Para tener más probabilidades de éxito en la comunicación asertiva, se sugiere los siguientes ejercicios: sea breve: Si falla usted en ser breve y se enrolla con mucha facilidad, se le sugiere escribir cinco propuestas y una vez hecho, intente eliminar toda redundancia, toda repetición, todo componente que perjudique la brevedad del mensaje. No se pase usted al otro extremo. Los mensajes no son agradables. Lo ideal es un mensaje claro y sin excesiva palabrería.

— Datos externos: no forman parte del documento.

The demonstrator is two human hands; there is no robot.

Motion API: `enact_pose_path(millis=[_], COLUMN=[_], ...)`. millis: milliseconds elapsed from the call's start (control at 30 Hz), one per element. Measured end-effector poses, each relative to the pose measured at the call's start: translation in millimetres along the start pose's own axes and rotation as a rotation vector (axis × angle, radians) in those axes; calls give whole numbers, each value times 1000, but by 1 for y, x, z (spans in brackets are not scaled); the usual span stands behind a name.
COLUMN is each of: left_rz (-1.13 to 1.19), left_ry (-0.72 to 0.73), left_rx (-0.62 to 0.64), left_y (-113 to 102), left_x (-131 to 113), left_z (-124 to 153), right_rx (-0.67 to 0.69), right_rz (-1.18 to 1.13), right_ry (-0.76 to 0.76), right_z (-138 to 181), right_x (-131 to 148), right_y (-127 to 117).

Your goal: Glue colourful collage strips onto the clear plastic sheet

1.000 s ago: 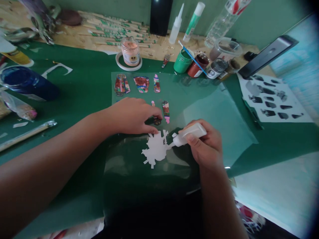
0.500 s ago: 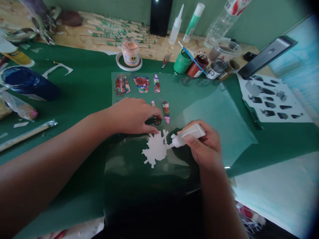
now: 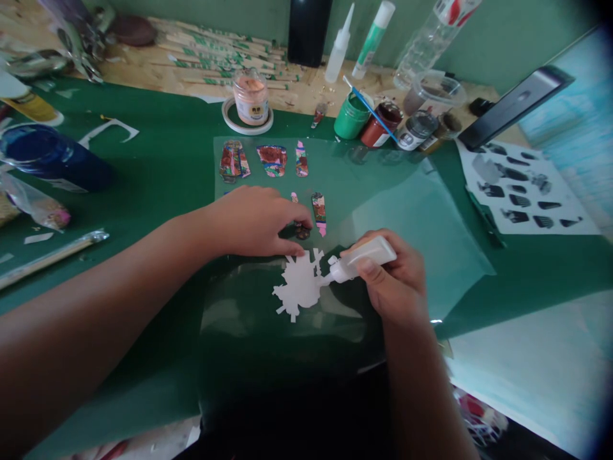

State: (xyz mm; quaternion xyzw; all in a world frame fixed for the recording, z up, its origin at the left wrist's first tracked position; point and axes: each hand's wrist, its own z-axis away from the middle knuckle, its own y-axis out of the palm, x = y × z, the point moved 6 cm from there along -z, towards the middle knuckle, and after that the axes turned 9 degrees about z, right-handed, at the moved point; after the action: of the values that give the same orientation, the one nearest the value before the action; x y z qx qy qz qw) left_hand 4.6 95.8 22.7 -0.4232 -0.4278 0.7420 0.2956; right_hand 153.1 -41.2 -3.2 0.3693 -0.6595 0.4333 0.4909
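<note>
A white paper cut-out (image 3: 299, 286) with a ragged outline lies on a clear plastic sheet (image 3: 287, 332) over the green table cover. My right hand (image 3: 393, 281) is closed round a small white glue bottle (image 3: 360, 259), whose nozzle touches the cut-out's right edge. My left hand (image 3: 253, 220) rests palm down just above the cut-out, its fingertips pressing the upper edge of the paper. Several small painted paper pieces (image 3: 272, 160) lie on a second clear sheet beyond my left hand.
Paint pots (image 3: 373, 124), a blue brush (image 3: 371, 115), a pink jar on a tape roll (image 3: 249, 99), glue bottles (image 3: 340, 48) and a dark bottle stand at the back. A blue tub (image 3: 48, 160) sits left. A phone (image 3: 514, 105) and a printed sheet (image 3: 524, 188) lie right.
Almost nothing: the glue bottle's nozzle stays at the cut-out's right edge, with only a slight shift of my right hand. My left hand has not moved.
</note>
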Motion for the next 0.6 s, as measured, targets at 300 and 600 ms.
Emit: enact_pose_path(millis=[300, 600], left_rz=[24, 12], left_ry=[0, 9], left_rx=[-19, -27], left_y=[1, 1], left_x=[2, 2], left_z=[0, 1], right_rx=[40, 65], right_rz=[18, 12], right_ry=[10, -2], right_z=[2, 3], right_x=[1, 1], right_y=[1, 1])
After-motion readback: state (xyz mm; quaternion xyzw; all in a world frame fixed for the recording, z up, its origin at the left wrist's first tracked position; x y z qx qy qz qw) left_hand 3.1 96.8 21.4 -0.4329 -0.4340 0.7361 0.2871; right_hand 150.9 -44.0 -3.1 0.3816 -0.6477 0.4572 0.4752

No decir, Siempre-Nunca: En primer lugar, identifique usted creencias, aseveraciones, situaciones o simplemente opiniones en las que utilizaría estas dos palabras, por ejemplo – Yo nunca tomaría algo que no es mío. Tu siempre estás quejándote. Siempre te he querido. Jamás pensé que pudieras hacer esto. En segundo lugar, indique las razones en cada caso para señalar que ese adjetivo no es adecuado, argumentándolo por escrito. En tercer lugar, sustituya esa expresión por otra más objetiva y compárela con la anterior.

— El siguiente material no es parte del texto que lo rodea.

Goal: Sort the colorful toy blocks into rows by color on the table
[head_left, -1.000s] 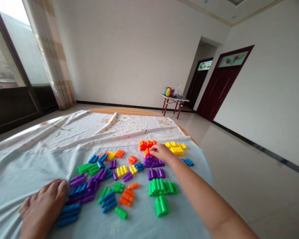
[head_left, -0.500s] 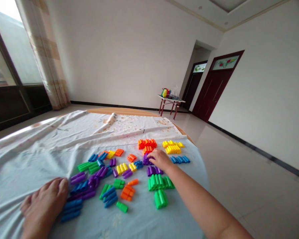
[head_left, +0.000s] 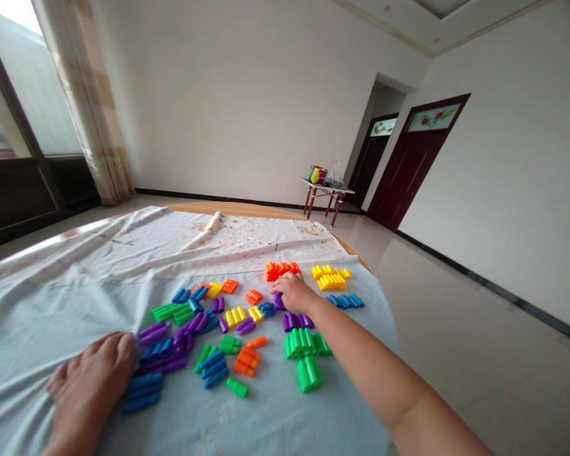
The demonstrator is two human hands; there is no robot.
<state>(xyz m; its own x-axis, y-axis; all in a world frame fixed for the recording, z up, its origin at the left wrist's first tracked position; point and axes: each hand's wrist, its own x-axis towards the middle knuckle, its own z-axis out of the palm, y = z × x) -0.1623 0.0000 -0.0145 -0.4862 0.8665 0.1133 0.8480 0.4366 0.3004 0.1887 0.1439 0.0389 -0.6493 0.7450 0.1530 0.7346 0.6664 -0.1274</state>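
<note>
My left hand (head_left: 94, 375) rests flat on the cloth, fingers stretched out, beside a blue tube-shaped building block (head_left: 143, 392). My right hand (head_left: 293, 292) reaches across to the sorted groups, its fingers curled down around a purple block (head_left: 279, 301), which they partly cover. Just behind the fingers is a stack of orange blocks (head_left: 282, 271), its near part hidden by the hand. A row of purple blocks (head_left: 297, 322) lies in front of the hand, and green blocks (head_left: 300, 342) sit nearer me, below the forearm.
Mixed blocks lie scattered mid-table, among them yellow blocks (head_left: 236, 316), orange blocks (head_left: 247, 361) and purple blocks (head_left: 183, 340). Yellow blocks (head_left: 331, 281) and blue blocks (head_left: 346, 301) form groups at the right. A wrinkled cloth (head_left: 247, 427) covers the table. A small table (head_left: 330, 189) stands by the wall.
My right hand has shifted a little left and away from me, covering more of the purple block and the near orange blocks. The left hand stays in place; the view has shifted slightly.
</note>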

No emita juicios de valor: Tú sabes muy bien lo que a mí me gusta. Deberías ser más cariñosa con los niños. Es tu obligación decirme estas cosas. Estos ejemplos de juicios de valor pueden servir de referencia para esta práctica. Escoja lo que en su caso sea cierto que alguna vez utiliza y amplíelos con otros que usted o su señora esposa recuerden. Seguidamente intente remodelarlos sustituyendo la expresión moralista por una expresión que indique opinión. Por ejemplo: Creo que… Me parece que… Cuanto más larga sea esta lista, mejor, y una vez remodeladas las expresiones comente con su señora esposa hasta qué punto va a ser interesante para una buena relación el que usted se exprese de esta nueva forma. En conclusión, valore la parte positiva del argumento de cada uno y así tendrán una visión más amplia y completa. Recuerda es tu decisión ser feliz.